[erlang-questions] How to track down intermittent segfaults in a threaded NIF
Igor Clark
igor.clark@REDACTED
Tue May 29 13:30:42 CEST 2018
Thanks very much Lukas, I think the debug emulator could be what I'm
looking for. The NIF only sometimes crashes on lists:member/2 - those
log lines are all from different crashes (there's only one crashed
thread each time), and sometimes it just crashes on process_main. So I
think I might need the debug emulator to trace further.
However I have a lot to learn about how to integrate C tooling with
something so complex. When I run the debug emulator, does it just show
more detailed info in stack traces, or will I need to attach gdb/lldb
etc to find out what's going on? Is there any more info on how to set
this all up?
Also, not 100% sure how to run it, as I run my app with "rebar3 shell"
from a release layout during development, or the same inside the
NIF-specific app when trying to track problems down there.
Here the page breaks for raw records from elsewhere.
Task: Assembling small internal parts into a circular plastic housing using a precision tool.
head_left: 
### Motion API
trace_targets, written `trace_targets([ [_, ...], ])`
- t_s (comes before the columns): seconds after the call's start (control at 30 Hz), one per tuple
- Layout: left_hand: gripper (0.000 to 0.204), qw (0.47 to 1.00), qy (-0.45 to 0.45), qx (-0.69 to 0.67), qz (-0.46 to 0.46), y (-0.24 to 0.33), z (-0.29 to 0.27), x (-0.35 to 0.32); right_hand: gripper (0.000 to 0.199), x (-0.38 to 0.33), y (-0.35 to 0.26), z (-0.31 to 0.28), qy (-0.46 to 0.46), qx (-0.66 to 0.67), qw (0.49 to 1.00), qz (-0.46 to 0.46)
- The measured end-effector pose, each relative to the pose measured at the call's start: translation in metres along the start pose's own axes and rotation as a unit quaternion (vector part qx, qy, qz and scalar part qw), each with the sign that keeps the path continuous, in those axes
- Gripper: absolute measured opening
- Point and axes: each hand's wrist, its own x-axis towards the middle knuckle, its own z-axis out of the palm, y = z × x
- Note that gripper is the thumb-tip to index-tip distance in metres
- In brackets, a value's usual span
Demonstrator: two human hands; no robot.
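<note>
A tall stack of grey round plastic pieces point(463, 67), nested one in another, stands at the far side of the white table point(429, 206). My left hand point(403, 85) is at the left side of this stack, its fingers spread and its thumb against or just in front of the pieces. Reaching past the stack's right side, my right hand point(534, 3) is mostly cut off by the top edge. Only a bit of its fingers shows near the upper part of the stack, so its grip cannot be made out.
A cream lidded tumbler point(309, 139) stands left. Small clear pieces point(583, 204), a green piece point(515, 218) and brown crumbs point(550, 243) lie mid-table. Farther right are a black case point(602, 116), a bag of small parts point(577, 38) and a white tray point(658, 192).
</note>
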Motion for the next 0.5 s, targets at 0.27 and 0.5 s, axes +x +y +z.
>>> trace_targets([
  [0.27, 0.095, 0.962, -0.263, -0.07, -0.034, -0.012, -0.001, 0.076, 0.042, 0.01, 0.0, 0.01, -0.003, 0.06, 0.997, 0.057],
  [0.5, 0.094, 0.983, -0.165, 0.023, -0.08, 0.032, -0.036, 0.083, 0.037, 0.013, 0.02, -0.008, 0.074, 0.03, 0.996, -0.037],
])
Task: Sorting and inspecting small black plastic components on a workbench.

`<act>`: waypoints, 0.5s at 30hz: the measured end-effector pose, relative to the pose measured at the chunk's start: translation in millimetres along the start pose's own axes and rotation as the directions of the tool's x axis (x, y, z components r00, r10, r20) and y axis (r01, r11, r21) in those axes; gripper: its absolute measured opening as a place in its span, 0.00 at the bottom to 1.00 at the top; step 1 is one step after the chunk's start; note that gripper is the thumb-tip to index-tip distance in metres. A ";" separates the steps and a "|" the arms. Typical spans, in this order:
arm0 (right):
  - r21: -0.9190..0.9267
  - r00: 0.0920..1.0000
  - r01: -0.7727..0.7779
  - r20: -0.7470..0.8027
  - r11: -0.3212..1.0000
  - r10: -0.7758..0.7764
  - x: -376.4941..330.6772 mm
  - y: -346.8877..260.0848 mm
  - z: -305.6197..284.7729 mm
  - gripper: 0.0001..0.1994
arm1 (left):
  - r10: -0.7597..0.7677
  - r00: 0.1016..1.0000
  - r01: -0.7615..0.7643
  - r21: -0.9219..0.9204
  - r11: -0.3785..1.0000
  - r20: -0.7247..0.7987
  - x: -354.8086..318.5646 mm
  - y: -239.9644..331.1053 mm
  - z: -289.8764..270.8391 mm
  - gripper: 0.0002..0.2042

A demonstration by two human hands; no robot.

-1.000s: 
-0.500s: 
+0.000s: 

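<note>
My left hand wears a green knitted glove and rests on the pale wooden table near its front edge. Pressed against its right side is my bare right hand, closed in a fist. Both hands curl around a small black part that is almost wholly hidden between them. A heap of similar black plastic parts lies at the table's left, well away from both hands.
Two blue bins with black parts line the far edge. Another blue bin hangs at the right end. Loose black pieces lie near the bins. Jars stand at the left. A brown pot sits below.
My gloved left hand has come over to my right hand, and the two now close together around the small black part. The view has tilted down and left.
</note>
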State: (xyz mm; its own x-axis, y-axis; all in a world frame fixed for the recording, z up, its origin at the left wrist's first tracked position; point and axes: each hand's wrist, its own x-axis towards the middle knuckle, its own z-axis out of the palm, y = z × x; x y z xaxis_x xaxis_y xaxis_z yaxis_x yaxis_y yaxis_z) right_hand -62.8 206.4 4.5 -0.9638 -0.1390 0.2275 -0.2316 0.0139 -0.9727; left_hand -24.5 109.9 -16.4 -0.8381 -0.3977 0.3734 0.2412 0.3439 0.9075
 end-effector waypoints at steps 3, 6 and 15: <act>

The doc you
linked says:
> To start the debug enabled runtime system execute:
>
> |$ $ERL_TOP/bin/cerl -debug|
I realise these are more rebar3 than erlang questions, but I can't find
much in the rebar3 docs about them:
- How should I specify that rebar3 should run "cerl" instead of "erl" ?
- Should I just add "-debug" in my "config/vm.args" or is there another
way to do this?
Thank you for your help!
i
On 29/05/2018 11:30, Lukas Larsson wrote:
> Have you tried to run your code in a debug emulator?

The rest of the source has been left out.